Other heavy weights carried by a longboat included guns - either as armament for the boat or simply to transport to or from the ship. Special slides were developed for armed boats, so that the gun could be traversed. These would also allow the gun to be slid down into a lower position when not in use, to improve the stability of the boat. Boats were regularly armed, even if only for defensive purposes. Swivel guns were sometimes used to protect the boat when collecting drinking water. Ship's boats were often used offensively, either on their own or when their parent ships were in action.

The longboat usually had the largest passenger-carrying capacity out of a ship's boats. Longboats were used by both warships and merchant ships.

A longboat was fitted so that it could be propelled either by oars or by sail. The oars were double-banked - with two oarsmen on each thwart, each using an oar on their own side. The usual sailing rig was single-masted, with a gaff mainsail and two headsails - the jib was set on a bowsprit and the staysail to the stemhead. This is a cutter rig, not to be confused with the ship's boat termed a cutter.

A ship would usually carry the largest longboat it could store on deck. Consequently, their size varied depending on the size of the parent ship. However, too large a boat could interfere with the handling of a ship or her guns, and the weight of a longboat could put excessive strain on the masts and yards that were used for hoisting the boat in and out of the water. Smaller ships might carry a yawl instead of a longboat.
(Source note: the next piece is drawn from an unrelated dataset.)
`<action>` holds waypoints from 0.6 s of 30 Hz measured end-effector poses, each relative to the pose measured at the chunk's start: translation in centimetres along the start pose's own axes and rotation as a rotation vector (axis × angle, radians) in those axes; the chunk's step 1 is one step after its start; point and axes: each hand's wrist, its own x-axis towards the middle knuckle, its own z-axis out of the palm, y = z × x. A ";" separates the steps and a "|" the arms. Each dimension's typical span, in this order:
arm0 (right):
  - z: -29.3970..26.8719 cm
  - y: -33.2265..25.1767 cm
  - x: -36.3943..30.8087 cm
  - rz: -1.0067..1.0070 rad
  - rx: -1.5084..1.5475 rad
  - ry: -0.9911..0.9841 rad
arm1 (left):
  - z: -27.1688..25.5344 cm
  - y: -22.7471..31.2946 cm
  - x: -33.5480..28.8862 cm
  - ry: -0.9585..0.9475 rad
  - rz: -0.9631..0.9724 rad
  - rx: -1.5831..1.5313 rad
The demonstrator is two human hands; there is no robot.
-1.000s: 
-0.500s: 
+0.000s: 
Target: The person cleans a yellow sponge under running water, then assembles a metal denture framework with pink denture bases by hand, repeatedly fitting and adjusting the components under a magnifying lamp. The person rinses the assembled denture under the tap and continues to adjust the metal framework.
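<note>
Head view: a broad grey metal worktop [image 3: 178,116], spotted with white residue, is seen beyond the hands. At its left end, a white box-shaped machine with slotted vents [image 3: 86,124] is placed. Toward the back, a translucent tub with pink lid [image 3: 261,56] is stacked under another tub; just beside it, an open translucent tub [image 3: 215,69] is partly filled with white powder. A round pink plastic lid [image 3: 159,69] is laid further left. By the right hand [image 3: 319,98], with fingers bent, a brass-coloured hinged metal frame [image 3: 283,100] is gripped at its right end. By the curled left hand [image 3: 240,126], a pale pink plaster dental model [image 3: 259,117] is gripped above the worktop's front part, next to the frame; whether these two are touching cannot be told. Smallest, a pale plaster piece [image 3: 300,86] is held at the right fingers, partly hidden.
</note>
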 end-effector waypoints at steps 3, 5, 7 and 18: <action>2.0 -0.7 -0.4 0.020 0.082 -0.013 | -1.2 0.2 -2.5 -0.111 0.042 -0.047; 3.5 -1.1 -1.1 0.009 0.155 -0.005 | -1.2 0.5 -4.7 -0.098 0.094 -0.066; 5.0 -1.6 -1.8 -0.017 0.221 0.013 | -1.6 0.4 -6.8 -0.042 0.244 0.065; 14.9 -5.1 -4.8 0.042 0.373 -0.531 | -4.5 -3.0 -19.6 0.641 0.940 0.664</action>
The sizes of longboats in the Royal Navy in circa 1705 were recorded in a shipwright's notebook as follows.

Sizes of longboat in use in the Royal Navy circa 1705
| Length | Beam | Number of oars | Example of use on |
|---|---|---|---|
| 34 ft (10 m) | 9 ft 10 in (3.00 m) | 10 |  |
| 33 ft (10 m) | 9 ft 7 in (2.92 m) | 10 |  |
| 32 or 31 ft (9.8 or 9.4 m) | 9 ft 0 in (2.74 m) | 10 | 74 gun ship |
| 30 ft (9.1 m) | 8 ft 5 in (2.57 m) | 10 |  |
| 29 ft (8.8 m) | 8 ft 2 in (2.49 m) | 8 |  |
| 28 ft (8.5 m) | 7 ft 8 in (2.34 m) | 7 |  |
| 27 ft (8.2 m) | 7 ft 6 in (2.29 m) | 7 |  |
| 26 ft (7.9 m) | 7 ft 4 in (2.24 m) | 7 |  |
| 25 or 24 ft (7.6 or 7.3 m) | 7 ft 2 in (2.18 m) | 6 |  |
| 23 or 22 ft (7.0 or 6.7 m) | 7 ft 0 in (2.13 m) | 6 | 36 or 32 gun frigate |

The Royal Navy started to replace longboats with launches from November 1780. This instruction was implemented for all ships of 20 guns and above being built or coming in for repair. There are earlier instances of individual warships requesting a launch instead of a longboat, with several examples in the 1740s. The advantages of a launch were ease of use in carrying water and stores and a greater number of passengers being accommodated. However a longboat was considered to be more seaworthy. Longboats could be found in merchant service after the Royal Navy had ceased to use them.